In the listing that follows, locate the line containing "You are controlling" and the line containing "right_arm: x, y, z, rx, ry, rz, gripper". Retype exactly those two lines and every line between them, and nothing more.

THE RECORDS
[Start of Attachment]

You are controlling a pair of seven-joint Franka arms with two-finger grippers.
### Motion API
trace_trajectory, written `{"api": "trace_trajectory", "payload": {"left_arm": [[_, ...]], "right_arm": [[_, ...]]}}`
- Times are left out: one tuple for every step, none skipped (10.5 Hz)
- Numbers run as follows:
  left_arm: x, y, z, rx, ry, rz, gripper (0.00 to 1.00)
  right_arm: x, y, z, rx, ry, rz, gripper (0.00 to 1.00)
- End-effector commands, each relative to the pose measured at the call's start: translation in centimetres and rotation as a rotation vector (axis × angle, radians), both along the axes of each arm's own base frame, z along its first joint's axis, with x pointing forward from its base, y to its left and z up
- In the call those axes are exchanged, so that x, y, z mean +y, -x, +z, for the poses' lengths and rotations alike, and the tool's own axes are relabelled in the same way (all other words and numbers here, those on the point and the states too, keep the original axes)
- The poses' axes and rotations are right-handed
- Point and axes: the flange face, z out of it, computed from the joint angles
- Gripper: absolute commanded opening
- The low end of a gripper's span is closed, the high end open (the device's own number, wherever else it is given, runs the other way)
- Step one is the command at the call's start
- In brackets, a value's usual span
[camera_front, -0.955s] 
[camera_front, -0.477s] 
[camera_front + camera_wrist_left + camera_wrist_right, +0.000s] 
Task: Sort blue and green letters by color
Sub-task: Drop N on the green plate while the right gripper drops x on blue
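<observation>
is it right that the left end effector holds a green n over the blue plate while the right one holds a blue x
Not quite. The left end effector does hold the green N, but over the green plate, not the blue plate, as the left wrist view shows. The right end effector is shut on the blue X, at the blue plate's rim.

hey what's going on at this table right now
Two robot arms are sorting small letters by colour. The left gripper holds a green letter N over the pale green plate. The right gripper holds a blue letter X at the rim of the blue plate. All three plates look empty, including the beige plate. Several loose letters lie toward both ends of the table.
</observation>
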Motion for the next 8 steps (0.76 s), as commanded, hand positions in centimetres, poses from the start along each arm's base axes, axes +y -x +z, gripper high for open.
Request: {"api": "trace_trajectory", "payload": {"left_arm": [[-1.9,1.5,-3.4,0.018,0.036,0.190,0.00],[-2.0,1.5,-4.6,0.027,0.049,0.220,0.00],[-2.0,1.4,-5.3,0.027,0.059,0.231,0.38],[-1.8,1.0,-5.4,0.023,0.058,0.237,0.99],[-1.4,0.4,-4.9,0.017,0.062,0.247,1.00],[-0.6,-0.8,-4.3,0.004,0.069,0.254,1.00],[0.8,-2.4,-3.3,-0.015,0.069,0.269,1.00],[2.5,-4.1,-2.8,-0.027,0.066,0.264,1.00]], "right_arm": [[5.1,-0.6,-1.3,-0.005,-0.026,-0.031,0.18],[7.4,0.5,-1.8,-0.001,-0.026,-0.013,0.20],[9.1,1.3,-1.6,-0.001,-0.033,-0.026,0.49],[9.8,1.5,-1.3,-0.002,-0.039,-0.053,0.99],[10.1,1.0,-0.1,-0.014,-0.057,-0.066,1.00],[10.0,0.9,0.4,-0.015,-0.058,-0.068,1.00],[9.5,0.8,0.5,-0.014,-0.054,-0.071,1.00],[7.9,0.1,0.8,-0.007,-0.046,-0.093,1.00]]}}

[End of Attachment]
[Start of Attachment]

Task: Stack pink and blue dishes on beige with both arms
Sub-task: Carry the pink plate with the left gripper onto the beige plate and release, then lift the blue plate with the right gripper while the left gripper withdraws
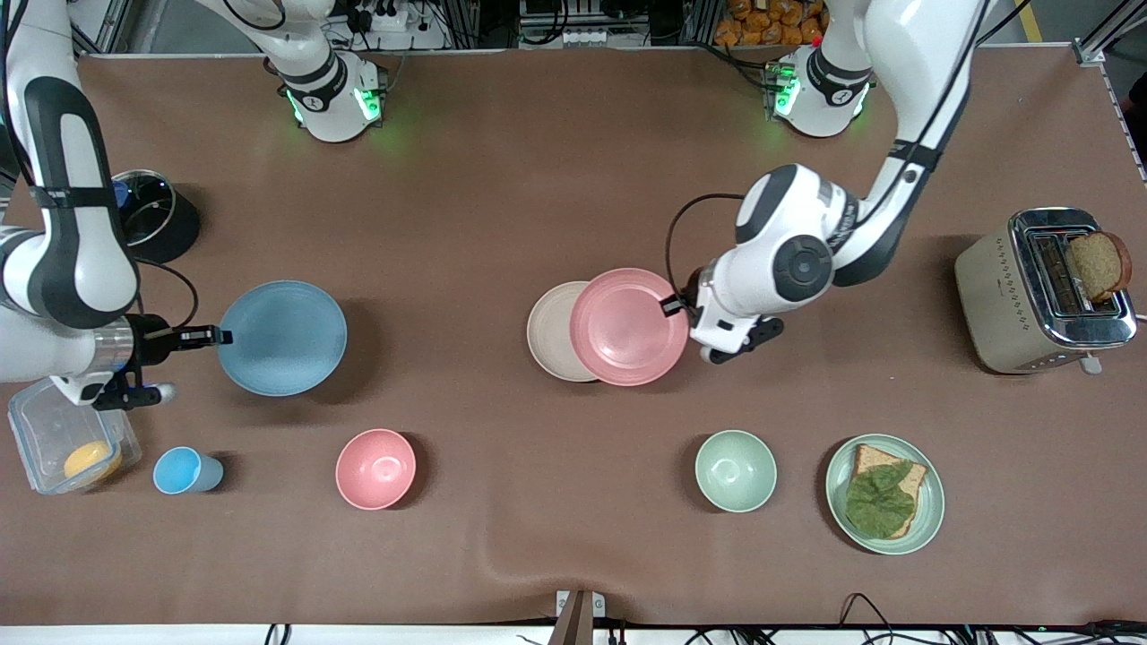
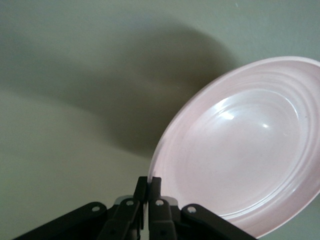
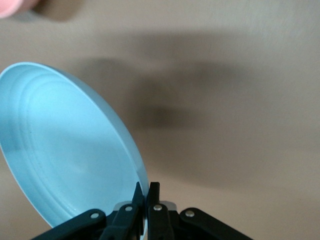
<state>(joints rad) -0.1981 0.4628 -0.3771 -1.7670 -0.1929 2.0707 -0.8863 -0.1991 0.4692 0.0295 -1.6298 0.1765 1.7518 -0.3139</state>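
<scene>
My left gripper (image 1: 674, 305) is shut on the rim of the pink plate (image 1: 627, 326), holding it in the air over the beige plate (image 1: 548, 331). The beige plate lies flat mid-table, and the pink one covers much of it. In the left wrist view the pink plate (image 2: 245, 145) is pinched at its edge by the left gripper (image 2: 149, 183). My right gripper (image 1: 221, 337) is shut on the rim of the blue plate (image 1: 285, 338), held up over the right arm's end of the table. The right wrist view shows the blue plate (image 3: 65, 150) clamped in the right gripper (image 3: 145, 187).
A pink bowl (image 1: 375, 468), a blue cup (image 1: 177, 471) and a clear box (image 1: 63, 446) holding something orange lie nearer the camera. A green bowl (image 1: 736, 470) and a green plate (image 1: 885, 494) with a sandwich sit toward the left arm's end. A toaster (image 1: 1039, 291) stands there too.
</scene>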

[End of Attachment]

THE COMPLETED TASK
You are controlling a pair of seven-joint Franka arms with two-finger grippers.
### Motion API
trace_trajectory, written `{"api": "trace_trajectory", "payload": {"left_arm": [[_, ...]], "right_arm": [[_, ...]]}}`
- Times are left out: one tuple for every step, none skipped (10.5 Hz)
- Numbers run as follows:
  left_arm: x, y, z, rx, ry, rz, gripper (0.00 to 1.00)
  right_arm: x, y, z, rx, ry, rz, gripper (0.00 to 1.00)

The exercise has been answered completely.